As the 50-something woman waited to see a counselor Saturday at the DuPage County Administrative Center Auditorium as part of Gov. Quinn’s Mortgage Relief Project, she related a story becoming all too familiar in recent years.
Trained as a chemical engineer, she was already under employed as a lab technician when she was laid off in 2009.
Not being able to find work since then, she’s gone through her savings and, several months behind on her mortgage payments, she finds herself in danger of losing her home to foreclosure.
So she waits to see whether the program has any help for someone in her position.
“I really don’t know,” she said.
About 150 other area residents looking for counseling joined her looking for help for problems ranging from foreclosure to refinancing to what to do when their mortgage is higher than the value of their house.
The program has been in existence since 2009, when the state began to react to the first wave of the housing crisis.
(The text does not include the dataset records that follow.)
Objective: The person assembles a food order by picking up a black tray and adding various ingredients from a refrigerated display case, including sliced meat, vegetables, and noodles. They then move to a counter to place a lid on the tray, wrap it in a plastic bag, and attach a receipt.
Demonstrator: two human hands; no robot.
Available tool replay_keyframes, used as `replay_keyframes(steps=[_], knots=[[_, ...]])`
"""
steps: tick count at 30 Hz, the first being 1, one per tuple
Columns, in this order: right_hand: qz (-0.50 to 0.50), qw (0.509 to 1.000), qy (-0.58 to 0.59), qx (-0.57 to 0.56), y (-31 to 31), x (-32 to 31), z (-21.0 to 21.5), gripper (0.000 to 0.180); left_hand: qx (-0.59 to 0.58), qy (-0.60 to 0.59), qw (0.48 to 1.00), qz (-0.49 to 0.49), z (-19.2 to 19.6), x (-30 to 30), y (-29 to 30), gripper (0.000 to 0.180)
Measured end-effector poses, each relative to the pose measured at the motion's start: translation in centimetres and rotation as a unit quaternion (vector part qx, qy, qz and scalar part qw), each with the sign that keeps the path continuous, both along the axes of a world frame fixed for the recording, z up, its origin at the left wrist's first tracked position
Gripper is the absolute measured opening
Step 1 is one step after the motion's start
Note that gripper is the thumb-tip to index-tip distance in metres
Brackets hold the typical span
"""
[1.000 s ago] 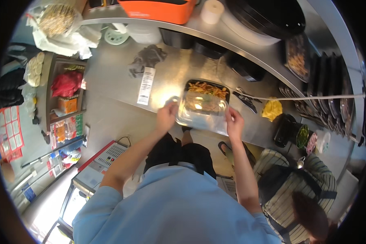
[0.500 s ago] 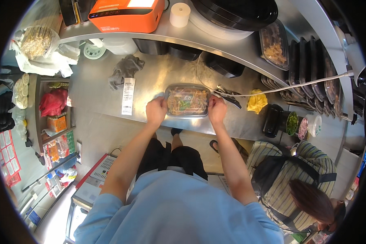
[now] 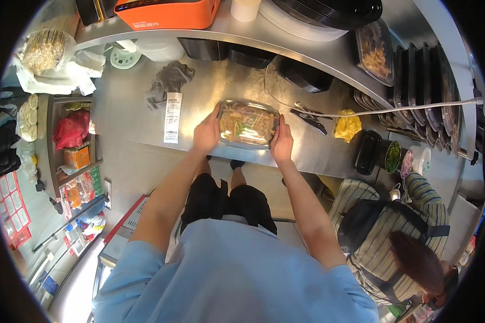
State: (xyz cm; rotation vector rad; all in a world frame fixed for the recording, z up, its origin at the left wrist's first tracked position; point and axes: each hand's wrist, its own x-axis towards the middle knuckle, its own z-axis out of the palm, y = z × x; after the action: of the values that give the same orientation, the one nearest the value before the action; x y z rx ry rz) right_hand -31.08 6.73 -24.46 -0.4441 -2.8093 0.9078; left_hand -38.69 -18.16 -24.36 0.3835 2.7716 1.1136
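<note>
My left grip (image 3: 207,132) and my right grip (image 3: 282,142) are closed on opposite short sides of the rectangular food container with a clear plastic lid (image 3: 248,125), one at each end. Shredded brown food with green pieces is visible through the lid. The container is located at the front part of the stainless-steel worktop (image 3: 126,99), between both grips; whether its base touches the surface cannot be told. To the container's left lies a white printed paper strip (image 3: 172,118), with a crumpled dark-grey cloth (image 3: 170,83) behind it. To the right lie black-and-metal utensils (image 3: 311,121), followed by a crumpled yellow item (image 3: 347,126). A bright-orange box-shaped device (image 3: 167,14) stands on the raised metal shelf (image 3: 231,31) beyond the worktop.
</note>
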Motion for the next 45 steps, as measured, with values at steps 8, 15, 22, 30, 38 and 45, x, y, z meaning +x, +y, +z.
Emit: replay_keyframes(steps=[8,15,22,30,38,45], knots=[[0.113,0.99,0.06,0.066,-2.3,-2.0,2.3,0.062,-0.054,0.132,0.975,-0.172,2.8,-2.6,1.2,0.075],[0.16,0.976,-0.001,0.146,-2.6,-2.2,1.8,0.08,-0.06,0.108,0.971,-0.204,1.9,-2.6,2.1,0.081],[0.167,0.973,0.027,0.154,-3.9,-3.0,0.9,0.081,-0.063,0.175,0.957,-0.223,2.2,-1.7,3.1,0.08],[0.206,0.974,0.035,0.088,-3.0,-0.6,6.2,0.071,0.053,0.217,0.953,0.203,5.0,-6.0,-10.4,0.054],[0.122,0.992,0.005,-0.015,-9.3,4.7,11.3,0.046,-0.017,0.389,0.778,0.493,17.6,-23.9,-43.8,0.039],[0.121,0.993,-0.003,-0.011,-20.2,1.0,14.1,0.043,0.225,0.196,0.865,0.402,20.2,-19.8,-46.1,0.017]])
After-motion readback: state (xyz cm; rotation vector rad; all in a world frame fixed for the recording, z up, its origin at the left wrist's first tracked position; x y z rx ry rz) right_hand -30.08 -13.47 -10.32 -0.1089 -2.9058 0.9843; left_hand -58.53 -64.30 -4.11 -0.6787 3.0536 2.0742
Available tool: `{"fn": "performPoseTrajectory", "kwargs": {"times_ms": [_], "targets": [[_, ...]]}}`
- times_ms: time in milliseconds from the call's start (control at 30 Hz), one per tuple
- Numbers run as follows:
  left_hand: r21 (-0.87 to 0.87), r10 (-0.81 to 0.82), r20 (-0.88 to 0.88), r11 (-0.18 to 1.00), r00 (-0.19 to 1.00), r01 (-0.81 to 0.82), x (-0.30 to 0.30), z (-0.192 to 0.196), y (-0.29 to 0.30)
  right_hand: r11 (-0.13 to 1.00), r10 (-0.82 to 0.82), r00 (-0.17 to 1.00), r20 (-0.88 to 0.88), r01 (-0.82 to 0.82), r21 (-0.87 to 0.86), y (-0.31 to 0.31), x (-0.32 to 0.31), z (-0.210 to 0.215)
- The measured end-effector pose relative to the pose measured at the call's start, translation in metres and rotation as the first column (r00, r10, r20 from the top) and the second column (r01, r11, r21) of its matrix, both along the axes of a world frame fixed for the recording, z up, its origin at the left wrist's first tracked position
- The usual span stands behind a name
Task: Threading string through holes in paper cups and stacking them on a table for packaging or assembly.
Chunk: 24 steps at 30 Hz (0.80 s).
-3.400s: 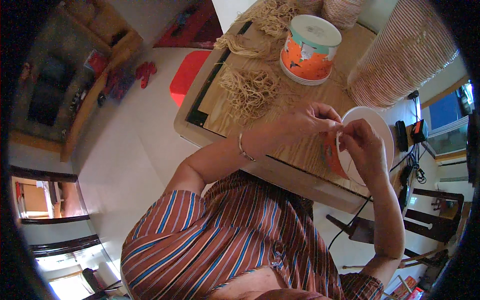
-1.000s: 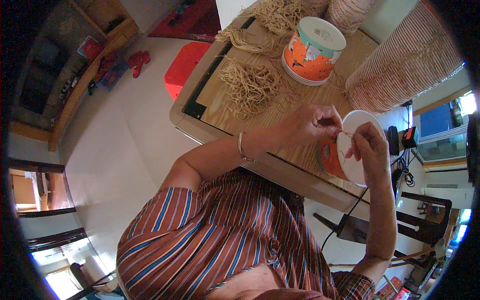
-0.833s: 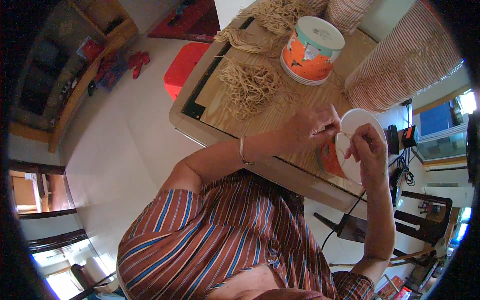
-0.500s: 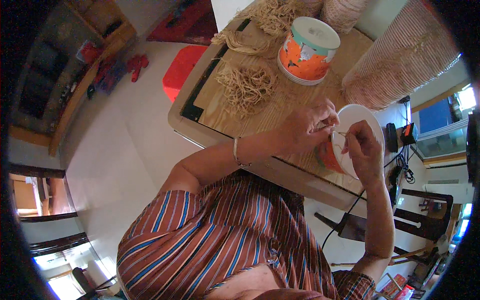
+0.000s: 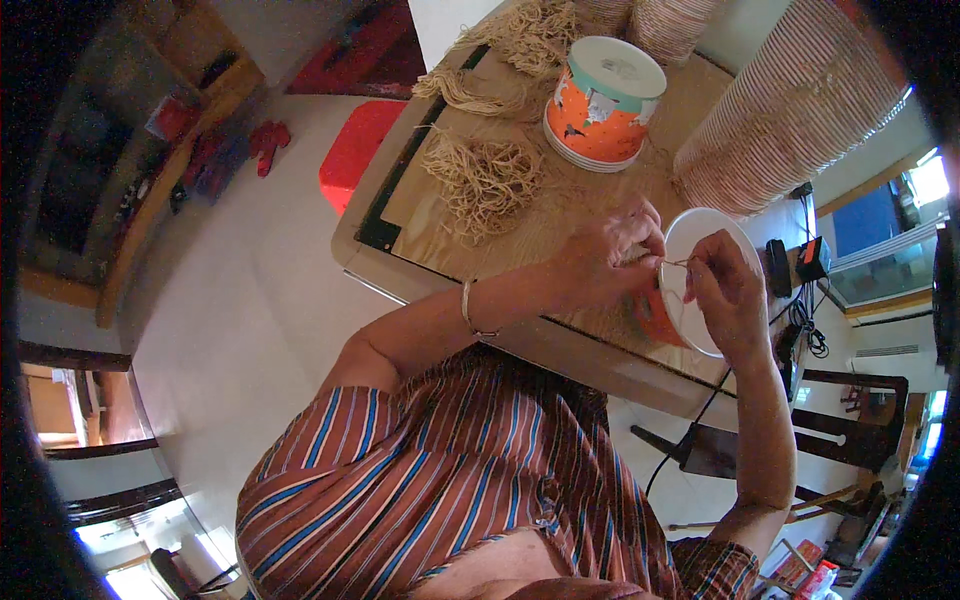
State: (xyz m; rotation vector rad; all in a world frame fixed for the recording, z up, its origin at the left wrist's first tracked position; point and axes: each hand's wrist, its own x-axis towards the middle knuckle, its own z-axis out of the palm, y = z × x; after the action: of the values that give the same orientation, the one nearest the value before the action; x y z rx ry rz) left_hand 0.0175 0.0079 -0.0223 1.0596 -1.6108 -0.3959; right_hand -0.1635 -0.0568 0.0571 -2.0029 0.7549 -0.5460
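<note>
1. The worktop (image 5: 600,345) stands in front of the person, its near edge just beyond the chest.
2. A lidded tub (image 5: 600,105) sits on the worktop toward its far side.
3. A loose bundle of strands (image 5: 487,180) lies on the worktop, left of the tub and nearer the person.
4. More strands (image 5: 530,30) lie behind it at the far edge.
5. A tall stack of cups (image 5: 790,115) lies to the right of the tub.
6. The left hand (image 5: 605,265) and right hand (image 5: 725,295) meet over the worktop's near right part, a thin strand (image 5: 677,263) between them.
7. A lidded cup (image 5: 690,290) sits under the right hand.
8. A stool (image 5: 355,155) stands on the floor, left of the worktop.
</note>
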Motion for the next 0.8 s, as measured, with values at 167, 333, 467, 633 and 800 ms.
{"fn": "performPoseTrajectory", "kwargs": {"times_ms": [167, 333, 467, 633, 800], "targets": [[0.043, -0.022, -0.086, 0.999, 0.996, 0.026, -0.005, 0.006, 0.002, 0.998, -0.009, 1.0, -0.028, 0.007, -0.062, 0.002, -0.001, 0.0], [-0.013, -0.057, -0.049, 0.998, 0.997, 0.057, -0.004, 0.01, 0.0, 0.998, 0.017, 0.999, -0.05, -0.02, -0.059, 0.004, 0.002, 0.005], [0.053, -0.183, -0.145, 0.98, 0.972, 0.192, 0.001, 0.011, -0.003, 0.997, 0.046, 0.998, -0.043, -0.048, -0.058, 0.003, 0.0, 0.003], [0.033, -0.229, -0.254, 0.969, 0.94, 0.245, -0.002, 0.01, -0.006, 0.99, 0.07, 0.996, -0.052, -0.076, -0.121, 0.004, 0.0, 0.008], [-0.027, -0.22, -0.186, 0.975, 0.957, 0.219, 0.0, 0.013, -0.005, 0.964, 0.059, 0.996, -0.061, -0.072, -0.255, 0.011, 0.003, 0.011]]}}
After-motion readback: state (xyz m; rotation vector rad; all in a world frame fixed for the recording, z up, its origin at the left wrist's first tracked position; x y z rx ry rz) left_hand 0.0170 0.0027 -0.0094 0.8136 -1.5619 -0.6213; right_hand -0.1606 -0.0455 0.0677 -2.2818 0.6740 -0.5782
“In 2009 we just proceeded to put this thing together,” Mario Pantoja, director of Consumer Services for the Illinois Department of Financial and Professional regulation, said.
Pantoja said that this was the 33rd such local meeting the program had put together.
The key element of the counseling service is that it brings to the consumer representatives of the top five mortgage lending firms in the state: Bank of America, Chase, Citybank, Wells Fargo, and Allied (formerly GMAC).
“We’re giving people tools,” Pantoja said. “Education is a big component of what we do.”
Depending on their situation, mortgage holders may qualify for several different types of programs, among them refinancing their loans, negotiating less costly terms to pay back their delinquency and stay in their houses, or accessing federal stimulus money to help catch up on their mortgage payments.
Then there are some who, for whatever reason, are just too far behind to catch up. For them, the counselors help find what Pantoja called a “good exit strategy” that allows them to have something less damaging than a foreclosure on their credit record.
One option is to negotiate a sale of the home where the sale price might not cover the remaining balance on the loan, but will satisfy the lender that it has been amortized.
Another option for those with no hope to keep their homes is to simply turn over the deed in lieu of payment and walk away from the situation.
Yet another is a form of payment called “keys for cash,” where a lender pays the mortgage holder a negotiated sum to turn over the keys.
“People are scared when they’re in this situation,” Bank of America representative Pat Holder said. “They don’t want to open the mail.”
But Holder stressed that the odds of helping a homeowner in trouble were far better if they contacted the company shortly after starting to miss payments.
“The later they are in their mortgage payments,” she said, “the harder it is to help them.”
State Rep. Mike Fortner (Rep-West Chicago) stressed that one advantage of having representatives from the lending institutions available was that they often only functioned as facilitators of mortgages, while the actual investment was made by another entity, such as Fannie Mae or some offshore bank.
The banks were often the most knowledgeable about who the actual lender was and what programs were available to troubled homeowners, he said..
“This is a great service,” he said of the counseling effort.
DuPage County Board member Dirk Enger noted there was still about $50 million of federal stimulus dollars available for mortgage modification programs and faulted both the federal and state governments for not getting the word out to the public.
Enger also advised people seeking counseling to be persistent with the people who did the counseling.
“When you leave here, make sure every single on of your questions are answered,” he said.
He also urged them to not settle for an 800-number, but to make sure they got a direct contact.